La Loi sur la gestion des finances publiques exige la publication dans les 30 jours suivant le début de l’exercice financier. Le ministère des Finances prépare en ce moment la stratégie de gestion de la dette. La date limite prévue par la loi est le 26 septembre, mais on est en train de la préparer et elle sera présentée en temps et lieu.

En plus du budget et de la stratégie de gestion de la dette, je sais que la sénatrice Marshall a demandé les plans ministériels, qui ont déjà été publiés.

La sénatrice Batters [ + ]

Vous avez ensuite donné quelques détails. Vous avez notamment mentionné que les dépenses votées les plus importantes du Budget principal des dépenses sont proposées pour le ministère de la Défense nationale, soit 33,9 milliards de dollars. Vous avez fourni des ventilations peu détaillées. Cependant, puisqu’il est question d’une somme de 33,9 milliards de dollars, vous avez affirmé que vous parlerez davantage de ces dépenses de défense dans le cadre du projet de loi C-7, qui porte sur le Budget supplémentaire des dépenses (A). D’après ce que j’ai pu comprendre, on parle d’une somme d’environ 9 milliards de dollars. Cependant, ce sont là des dépenses supplémentaires, et non les 33,9 milliards de dollars en question. Revenons sur ces 33,9 milliards de dollars. Étant donné l’importance de cette somme, j’aimerais obtenir plus de détails sur les types de dépenses qui y sont incluses. L’une des principales dépenses est peut-être celle pour les achats militaires qui, selon vous, s’élèvent à environ 9 milliards de dollars.

Auriez-vous la bienveillance de nous fournir plus de détails à ce sujet? Je sais que beaucoup de Canadiens aimeraient en entendre plus sur ces dépenses proposées. Étant donné qu’il est question de 34 milliards de dollars, ils méritent d’en savoir davantage.

La sénatrice LaBoucane-Benson [ + ]

Merci beaucoup pour la question.

Le plan ministériel du ministère de la Défense nationale et des Forces armées canadiennes est divisé en six responsabilités essentielles. La première responsabilité essentielle vise les opérations.

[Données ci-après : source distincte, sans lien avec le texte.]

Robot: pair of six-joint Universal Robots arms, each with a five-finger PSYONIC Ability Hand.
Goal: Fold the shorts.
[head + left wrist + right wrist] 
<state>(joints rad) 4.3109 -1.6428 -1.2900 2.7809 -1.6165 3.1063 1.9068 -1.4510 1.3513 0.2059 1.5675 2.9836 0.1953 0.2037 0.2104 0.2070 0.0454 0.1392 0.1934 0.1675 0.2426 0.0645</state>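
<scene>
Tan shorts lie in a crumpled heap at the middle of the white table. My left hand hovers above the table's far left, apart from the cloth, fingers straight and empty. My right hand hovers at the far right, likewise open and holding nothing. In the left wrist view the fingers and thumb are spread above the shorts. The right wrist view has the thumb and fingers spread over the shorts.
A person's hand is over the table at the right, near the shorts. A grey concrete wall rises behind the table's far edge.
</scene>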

Les résultats recherchés sont : les Canadiens sont protégés contre les menaces, les personnes en détresse bénéficient d’une intervention efficace de recherche et sauvetage, la souveraineté du Canada dans l’Arctique est préservée, l’Amérique du Nord est défendue contre les menaces et les attaques, et les Forces armées canadiennes contribuent à un monde plus stable et paisible.

Pour ce faire, le ministère compte pourvoir les Forces armées canadiennes d’un personnel adéquat doté de matériel adéquat.

Pour la deuxième responsabilité essentielle, on parle de forces prêtes au combat. Le ministère établira des priorités et dirigera les activités de défense afin de s’assurer que les Forces armées canadiennes sont prêtes à exécuter des opérations complexes. Il s’agira notamment d’améliorer l’état de préparation en s’appuyant sur quatre piliers clés : le personnel, l’équipement, l’entraînement et le maintien en puissance.

La troisième responsabilité essentielle est l’équipe de la défense. Le ministère s’attachera à renforcer son programme pluriannuel visant à améliorer la capacité d’attirer, de recruter et de maintenir son personnel, ainsi qu’à faire progresser les efforts visant à constituer une équipe qui soutient les vastes perspectives, la diversité culturelle et linguistique, de même que l’équilibre entre les sexes, l’âge et d’autres caractéristiques de la société canadienne.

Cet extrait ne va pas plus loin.